Did you know that in General Bidwell’s day, Rancho Chico was the premier agricultural showcase in the state? Anyone visiting California, who was interested in farming, came to Chico. Here is an excerpt from an 1873 book by Charles Nordhoff, California: For Health, Pleasure, and Residence:
“Forty miles above Marysville, on the California and Oregon Railroad, and on your way to Mount Shasta, lies Chico, near which place is the “rancho” of General Bidwell, formerly a member of Congress from this State. It is one of the old Spanish grants, and contains twenty thousand acres of fine land. Its possessor came to this country in 1842, and he has been farming here on a large scale for fifteen years. Twenty thousand acres of fair, smooth land, with a brook running through it, which would be called a river in New England, and which drives a flour-mill on the estate, is a property worth seeing.

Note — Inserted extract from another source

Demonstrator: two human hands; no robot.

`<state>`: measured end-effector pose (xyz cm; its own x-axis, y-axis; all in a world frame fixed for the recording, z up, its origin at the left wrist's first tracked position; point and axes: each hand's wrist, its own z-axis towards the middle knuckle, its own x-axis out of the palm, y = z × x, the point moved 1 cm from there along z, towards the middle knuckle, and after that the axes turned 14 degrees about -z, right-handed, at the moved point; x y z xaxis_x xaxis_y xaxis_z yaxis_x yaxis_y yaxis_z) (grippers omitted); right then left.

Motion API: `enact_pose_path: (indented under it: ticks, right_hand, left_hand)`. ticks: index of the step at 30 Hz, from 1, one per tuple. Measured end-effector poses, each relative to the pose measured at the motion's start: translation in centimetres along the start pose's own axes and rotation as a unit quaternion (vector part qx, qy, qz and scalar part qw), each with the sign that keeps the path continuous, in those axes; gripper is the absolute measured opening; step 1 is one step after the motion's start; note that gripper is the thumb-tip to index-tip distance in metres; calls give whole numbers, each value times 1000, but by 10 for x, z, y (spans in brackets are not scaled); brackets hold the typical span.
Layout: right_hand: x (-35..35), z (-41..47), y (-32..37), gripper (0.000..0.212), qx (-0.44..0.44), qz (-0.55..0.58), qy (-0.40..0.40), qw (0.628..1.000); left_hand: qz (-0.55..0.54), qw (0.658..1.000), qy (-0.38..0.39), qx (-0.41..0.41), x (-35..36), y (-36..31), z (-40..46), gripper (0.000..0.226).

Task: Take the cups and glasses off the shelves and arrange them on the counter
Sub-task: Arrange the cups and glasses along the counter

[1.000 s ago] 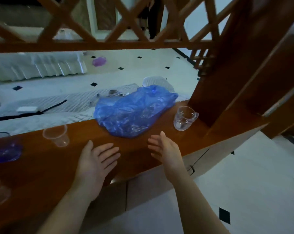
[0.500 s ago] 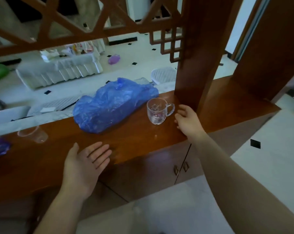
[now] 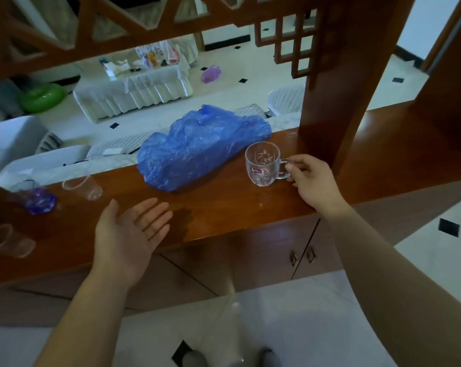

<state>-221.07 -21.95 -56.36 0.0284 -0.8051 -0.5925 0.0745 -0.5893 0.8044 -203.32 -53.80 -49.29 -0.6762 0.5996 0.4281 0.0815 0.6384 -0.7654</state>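
Note:
A clear glass mug (image 3: 262,164) with a cut pattern stands upright on the wooden counter (image 3: 224,207), beside a wooden post. My right hand (image 3: 311,181) pinches the mug's handle from the right. My left hand (image 3: 130,234) hovers flat and open over the counter's front edge, palm up, holding nothing. A clear plastic cup (image 3: 82,186) stands at the left, another clear cup (image 3: 8,241) sits at the far left edge, and a bluish-purple glass piece (image 3: 37,200) rests between them.
A crumpled blue plastic bag (image 3: 200,149) lies on the counter just left of the mug. A thick wooden post (image 3: 338,83) rises right of the mug, with lattice above. Cabinet doors (image 3: 301,255) are below the counter.
My right hand has moved from the counter edge to the mug's handle and closed on it. My left hand has turned palm up. The view has shifted a little.

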Motion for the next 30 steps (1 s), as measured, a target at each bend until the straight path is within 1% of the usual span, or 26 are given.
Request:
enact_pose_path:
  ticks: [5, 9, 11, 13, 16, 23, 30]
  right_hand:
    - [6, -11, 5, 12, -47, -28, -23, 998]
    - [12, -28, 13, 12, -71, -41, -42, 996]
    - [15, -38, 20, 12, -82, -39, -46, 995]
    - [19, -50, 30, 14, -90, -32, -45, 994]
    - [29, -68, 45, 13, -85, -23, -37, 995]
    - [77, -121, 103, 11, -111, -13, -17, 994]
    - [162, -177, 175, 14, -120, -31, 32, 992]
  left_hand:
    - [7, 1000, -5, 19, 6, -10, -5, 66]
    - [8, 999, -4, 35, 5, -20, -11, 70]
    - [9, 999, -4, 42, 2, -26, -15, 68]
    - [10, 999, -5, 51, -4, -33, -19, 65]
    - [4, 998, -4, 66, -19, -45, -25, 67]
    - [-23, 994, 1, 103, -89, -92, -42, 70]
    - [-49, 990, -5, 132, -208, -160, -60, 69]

We saw one field of wheat of a thousand acres; a field of oats which contained I believe, four hundred acres, and in which a man was quickly lost to sight, so high were the oats; and cattle scattered over what seemed a boundless plain.

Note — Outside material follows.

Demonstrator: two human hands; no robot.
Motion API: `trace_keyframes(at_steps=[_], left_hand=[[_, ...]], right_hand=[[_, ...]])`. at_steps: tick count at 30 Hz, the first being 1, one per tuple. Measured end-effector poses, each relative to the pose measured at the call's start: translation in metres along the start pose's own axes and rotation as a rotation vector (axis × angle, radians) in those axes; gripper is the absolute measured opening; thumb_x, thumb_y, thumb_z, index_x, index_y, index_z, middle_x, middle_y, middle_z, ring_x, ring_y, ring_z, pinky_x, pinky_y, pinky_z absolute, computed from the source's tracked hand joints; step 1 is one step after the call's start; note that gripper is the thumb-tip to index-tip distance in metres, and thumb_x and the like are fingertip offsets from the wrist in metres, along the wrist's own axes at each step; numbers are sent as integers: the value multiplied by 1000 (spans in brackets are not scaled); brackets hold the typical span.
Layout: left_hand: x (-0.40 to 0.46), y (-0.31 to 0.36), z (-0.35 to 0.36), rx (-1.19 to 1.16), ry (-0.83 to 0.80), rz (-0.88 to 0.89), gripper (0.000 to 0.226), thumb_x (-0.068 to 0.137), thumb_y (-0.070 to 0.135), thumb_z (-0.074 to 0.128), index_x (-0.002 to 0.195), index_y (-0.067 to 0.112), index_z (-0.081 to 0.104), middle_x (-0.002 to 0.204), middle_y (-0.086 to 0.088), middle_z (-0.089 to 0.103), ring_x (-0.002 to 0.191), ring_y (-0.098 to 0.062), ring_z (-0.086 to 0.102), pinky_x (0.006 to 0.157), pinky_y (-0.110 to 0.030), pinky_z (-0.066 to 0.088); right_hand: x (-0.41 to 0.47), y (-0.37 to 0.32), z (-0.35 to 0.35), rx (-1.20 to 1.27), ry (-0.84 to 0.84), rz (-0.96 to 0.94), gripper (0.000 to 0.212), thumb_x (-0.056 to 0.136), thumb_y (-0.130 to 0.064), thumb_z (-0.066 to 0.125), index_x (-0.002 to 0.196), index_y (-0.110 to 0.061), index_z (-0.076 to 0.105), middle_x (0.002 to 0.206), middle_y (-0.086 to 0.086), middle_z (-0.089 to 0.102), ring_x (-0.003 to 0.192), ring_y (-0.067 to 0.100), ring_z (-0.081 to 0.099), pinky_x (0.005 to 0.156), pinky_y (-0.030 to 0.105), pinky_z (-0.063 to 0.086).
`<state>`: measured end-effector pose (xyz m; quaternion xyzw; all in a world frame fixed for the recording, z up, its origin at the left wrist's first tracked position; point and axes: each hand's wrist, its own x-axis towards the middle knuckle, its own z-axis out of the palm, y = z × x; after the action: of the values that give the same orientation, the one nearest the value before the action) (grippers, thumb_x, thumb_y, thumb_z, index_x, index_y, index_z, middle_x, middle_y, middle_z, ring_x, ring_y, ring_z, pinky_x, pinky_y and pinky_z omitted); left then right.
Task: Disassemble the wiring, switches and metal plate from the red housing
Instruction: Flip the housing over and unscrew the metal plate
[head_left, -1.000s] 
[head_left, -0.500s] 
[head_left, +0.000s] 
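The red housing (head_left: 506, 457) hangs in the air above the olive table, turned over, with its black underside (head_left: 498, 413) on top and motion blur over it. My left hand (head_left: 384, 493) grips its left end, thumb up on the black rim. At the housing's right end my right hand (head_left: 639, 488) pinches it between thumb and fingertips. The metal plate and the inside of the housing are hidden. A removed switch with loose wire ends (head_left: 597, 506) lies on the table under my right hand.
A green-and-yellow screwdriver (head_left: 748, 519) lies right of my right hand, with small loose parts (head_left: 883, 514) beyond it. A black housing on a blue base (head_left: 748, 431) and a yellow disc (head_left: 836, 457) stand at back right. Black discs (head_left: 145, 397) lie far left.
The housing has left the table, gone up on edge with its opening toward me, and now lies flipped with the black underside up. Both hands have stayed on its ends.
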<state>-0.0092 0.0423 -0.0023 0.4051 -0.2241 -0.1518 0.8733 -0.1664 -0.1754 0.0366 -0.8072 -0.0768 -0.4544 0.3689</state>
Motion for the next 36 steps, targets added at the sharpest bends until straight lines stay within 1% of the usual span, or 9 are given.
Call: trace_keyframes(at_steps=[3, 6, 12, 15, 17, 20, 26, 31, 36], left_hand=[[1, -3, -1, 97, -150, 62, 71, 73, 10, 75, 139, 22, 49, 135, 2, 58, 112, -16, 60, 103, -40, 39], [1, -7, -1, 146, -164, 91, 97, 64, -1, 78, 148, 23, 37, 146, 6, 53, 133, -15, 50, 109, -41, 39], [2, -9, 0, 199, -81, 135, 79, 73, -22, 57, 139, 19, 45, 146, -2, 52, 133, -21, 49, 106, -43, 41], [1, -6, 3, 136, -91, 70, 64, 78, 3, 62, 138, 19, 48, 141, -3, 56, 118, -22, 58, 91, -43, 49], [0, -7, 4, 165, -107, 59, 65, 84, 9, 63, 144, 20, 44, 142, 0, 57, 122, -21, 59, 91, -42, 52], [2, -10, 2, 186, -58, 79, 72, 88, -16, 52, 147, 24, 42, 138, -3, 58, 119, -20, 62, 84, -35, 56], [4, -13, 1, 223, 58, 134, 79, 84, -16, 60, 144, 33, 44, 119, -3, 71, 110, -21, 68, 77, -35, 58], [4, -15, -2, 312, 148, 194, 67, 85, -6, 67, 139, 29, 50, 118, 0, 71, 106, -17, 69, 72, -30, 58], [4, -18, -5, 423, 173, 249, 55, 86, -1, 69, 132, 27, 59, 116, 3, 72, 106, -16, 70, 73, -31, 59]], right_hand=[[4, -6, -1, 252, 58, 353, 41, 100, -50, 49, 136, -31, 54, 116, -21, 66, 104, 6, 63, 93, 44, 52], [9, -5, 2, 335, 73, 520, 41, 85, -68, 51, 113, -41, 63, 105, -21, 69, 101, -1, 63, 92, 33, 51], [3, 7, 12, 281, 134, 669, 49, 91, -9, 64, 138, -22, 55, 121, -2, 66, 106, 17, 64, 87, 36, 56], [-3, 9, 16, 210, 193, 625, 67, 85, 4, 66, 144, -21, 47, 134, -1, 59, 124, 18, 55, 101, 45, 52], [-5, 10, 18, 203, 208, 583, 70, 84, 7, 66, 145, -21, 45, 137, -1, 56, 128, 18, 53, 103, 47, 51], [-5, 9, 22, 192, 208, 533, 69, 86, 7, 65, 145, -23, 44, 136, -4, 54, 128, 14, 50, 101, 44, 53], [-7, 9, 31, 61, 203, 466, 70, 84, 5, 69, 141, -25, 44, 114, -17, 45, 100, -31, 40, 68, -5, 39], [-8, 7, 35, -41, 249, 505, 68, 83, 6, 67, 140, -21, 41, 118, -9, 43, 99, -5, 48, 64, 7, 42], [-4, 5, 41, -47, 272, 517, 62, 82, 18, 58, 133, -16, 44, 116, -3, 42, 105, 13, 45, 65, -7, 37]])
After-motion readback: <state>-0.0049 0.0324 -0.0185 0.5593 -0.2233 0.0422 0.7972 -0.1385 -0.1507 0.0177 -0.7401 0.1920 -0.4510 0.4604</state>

The estate has sixty miles of substantial board fence; dozens of miles of private roads; a vineyard of three hundred acres, from which General Bidwell proposes to make not wine but raisins–in which I wish him the best success; and the crops consisted, when I saw them, of twenty-five hundred acres of wheat, about seven hundred of barley, and nearly as much oats.

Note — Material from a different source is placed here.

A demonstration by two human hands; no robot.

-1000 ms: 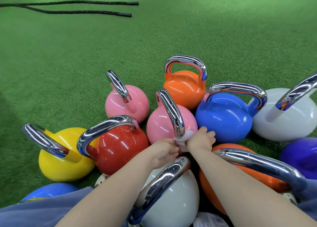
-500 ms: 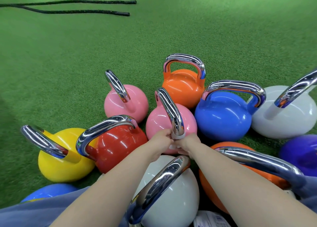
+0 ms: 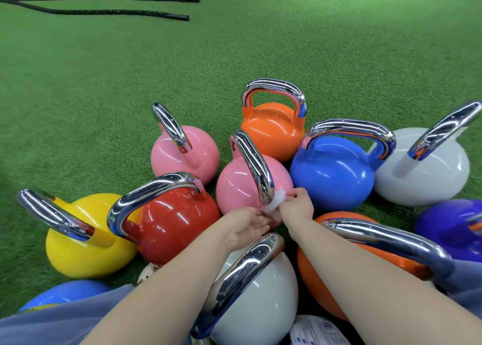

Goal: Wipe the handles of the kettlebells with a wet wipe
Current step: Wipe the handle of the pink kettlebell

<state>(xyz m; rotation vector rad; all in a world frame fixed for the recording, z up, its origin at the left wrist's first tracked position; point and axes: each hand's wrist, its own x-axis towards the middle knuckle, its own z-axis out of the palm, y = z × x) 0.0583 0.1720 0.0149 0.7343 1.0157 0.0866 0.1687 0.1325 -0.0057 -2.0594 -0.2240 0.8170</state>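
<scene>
Head view: both forearms reach in, the right hand pinching a white wipe wrapped around the near foot of the chrome handle of a pink kettlebell. The left hand lies palm-up, fingers loosely curled, touching the wipe's lower edge. Coloured kettlebells crowd around on green turf.

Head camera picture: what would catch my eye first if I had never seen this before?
A tight cluster of shiny kettlebells on green turf: yellow, red, blue and more. In the middle, both hands work a white wet wipe around the base of the near pink kettlebell's chrome handle, the right hand pinching it. Two black ropes lie far left.
</scene>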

Over one hundred acres are, besides this, in orchard; and the almond was here as large as a good-sized apple tree; the pomegranate was planted for screens; the fig and the English walnut had grown to stately trees; and cherries, peaches, plums, apricots, and apples, all were thrifty, and so laden with fruit that they threatened to break down.
300 horses, 1500 head of fine cattle, 3000 sheep, and 2000 hogs make up the inventory of General Bidwell’s live stock; and a hundred men are fed by him daily the year round, and make up his constant working force.”